Алексей Бородин: «Я все пропускаю через себя»
— Три пьесы за один вечер — это риск…
— Риск есть всегда. Полноценная трилогия, и каждая часть в четырех-пяти актах. Мы попытались не сократить, а спрессовать эту историю. Ведь театр для того и существует, чтобы усилить и раскрыть для зрителя всю мощь драматургии. И есть надежда, что этот риск будет оправдан.
— В трилогии очевидны параллели с сюжетом «Орестеи» Эсхила, а в спектакле?
— Отражения греческой трагедии дают нам возможность увидеть нас сегодняшних. Рок как античное понятие, с которым невозможно сражаться, и сегодня существует, человек, несмотря ни на что, пытается вырваться за пределы его власти. Возможно, благодаря этому история Электры вдруг и совершенно конкретно начинает задевать нас.
— Как сегодня можно играть откровенную страстность героев О’Нила?
— Мне кажется, что О’Нил, несмотря на всю экзальтацию его героев, обнаруживает очень важное качество — самоиронию. По-моему, Немирович предложил играть «Карамазовых» как Шекспира в пиджаках. Мне очень нравится это выражение, и я актерам сразу сказал: «У нас должен быть Эсхил в пиджаках». Все, что кипит в нас, почти никогда не проявляется внешне. Вулкан, который только готовится к извержению, но пока не действующий. Не важно, Гражданская война в Америке, 30-е годы О’Нила, наше время или Троянская война.
— Финал пьесы не оставляет надежды. Вы ее видите?
— У всех героев пьесы есть свои мечты, цели и надежды, совершенно несбыточные. Но и мы, и зритель одновременно должны понимать, что достичь мечты — невозможно. Все ищут выхода, а выхода нет. И если это принять, получится не так мало. Именно в этом подлинная мощь трагедии. Она обязана заканчиваться жестоко и резко.

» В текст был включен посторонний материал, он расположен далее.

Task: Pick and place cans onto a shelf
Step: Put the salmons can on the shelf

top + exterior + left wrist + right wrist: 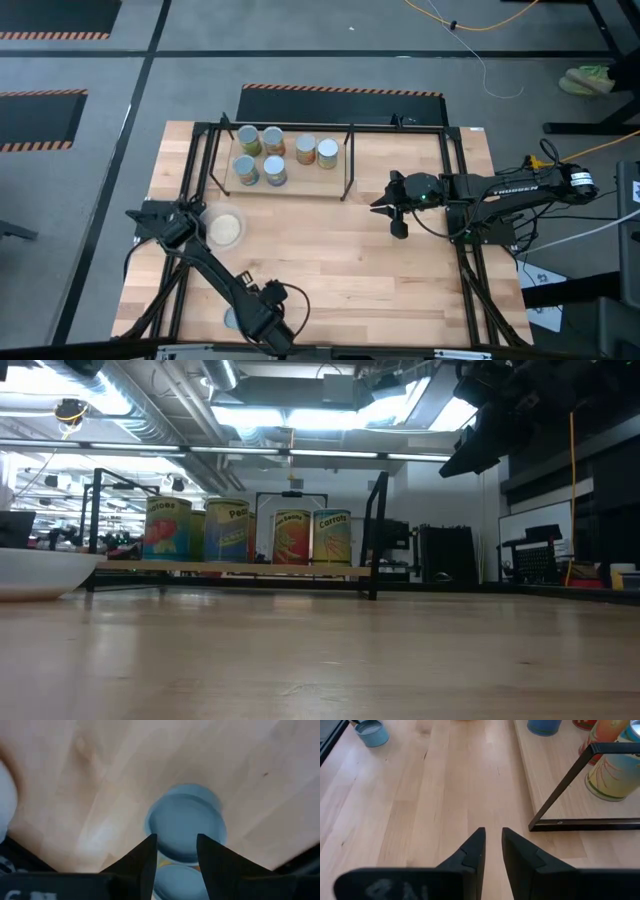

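Note:
Several cans point(273, 140) stand upright on the wooden shelf point(300, 183) at the far side; they also show in the low view point(230, 530). One grey-blue-topped can point(232, 318) stands on the table near the front edge, also seen in the right wrist view point(370, 732). My left gripper point(176, 852) hangs open just above this can's top point(185, 822). A second pale-blue round shape point(175, 882) shows farther back between the fingers; I cannot tell what it is. My right gripper point(492, 845) is raised over the table, right of the shelf, empty, with a narrow gap between its fingers.
A wide pale round dish point(225, 228) sits on the table left of centre, in front of the shelf, and at the left of the low view point(40, 572). The shelf's black frame post point(560, 790) is close to my right gripper. Bare wood lies between the two grippers.

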Controlling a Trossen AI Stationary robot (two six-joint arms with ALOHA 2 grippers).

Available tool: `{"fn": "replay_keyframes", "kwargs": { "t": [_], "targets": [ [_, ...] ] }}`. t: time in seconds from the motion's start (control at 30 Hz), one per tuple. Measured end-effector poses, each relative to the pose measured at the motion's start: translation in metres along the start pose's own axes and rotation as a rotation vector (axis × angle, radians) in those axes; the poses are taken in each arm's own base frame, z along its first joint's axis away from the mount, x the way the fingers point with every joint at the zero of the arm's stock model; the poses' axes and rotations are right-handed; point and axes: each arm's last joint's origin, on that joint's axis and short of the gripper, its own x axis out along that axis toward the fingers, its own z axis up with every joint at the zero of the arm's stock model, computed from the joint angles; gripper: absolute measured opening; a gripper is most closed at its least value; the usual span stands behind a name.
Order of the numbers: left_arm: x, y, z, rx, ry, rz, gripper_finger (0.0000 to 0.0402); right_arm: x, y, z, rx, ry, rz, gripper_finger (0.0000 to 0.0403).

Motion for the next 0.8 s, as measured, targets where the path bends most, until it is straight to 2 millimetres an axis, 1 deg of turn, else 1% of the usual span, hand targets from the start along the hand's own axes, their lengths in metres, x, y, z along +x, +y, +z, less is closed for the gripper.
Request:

— Каждый спектакль — автопортрет режиссера. Вы смотрите в это зеркало, и что вы видите там?
— Я понимаю, что ситуация в данном конкретном случае и в более широком — безвыходна. И, как ни странно, мой позитив сейчас связан с этой мыслью. Когда мы понимаем, что ситуация неразрешима и не разрешится, — только тогда мы начинаем жить. У Бетховена есть такая фраза: «Жизнь есть трагедия. Ура!». Парадокс, но в нем есть потрясающая сила. В творчестве как в жизни: только понимая безвыходность положения, можно стать внутренне свободным.
— РАМТ — удивительный театр: какую бы пьесу какой бы режиссер ни ставил — все равно получается рамтовский спектакль. В чем секрет?
— Нет ни одной пьесы, что ставилась бы в на шем театре, которая не задевала бы меня лично. Я никогда не соглашаюсь, если не пойму, что сам хотел бы ее поставить. И я никогда не позову режиссера, работы которого меня бы сильно не задевали. Я все пропускаю через себя.
— А в чем радость вашей работы?
— Когда энергия актеров и все компоненты спектакля — пластика, музыка, пространство — начинают работать вместе и возникает свободное импровизационное чувство. Конечно, когда оно возникает на репетициях — я радуюсь. Но это колоссальная работа.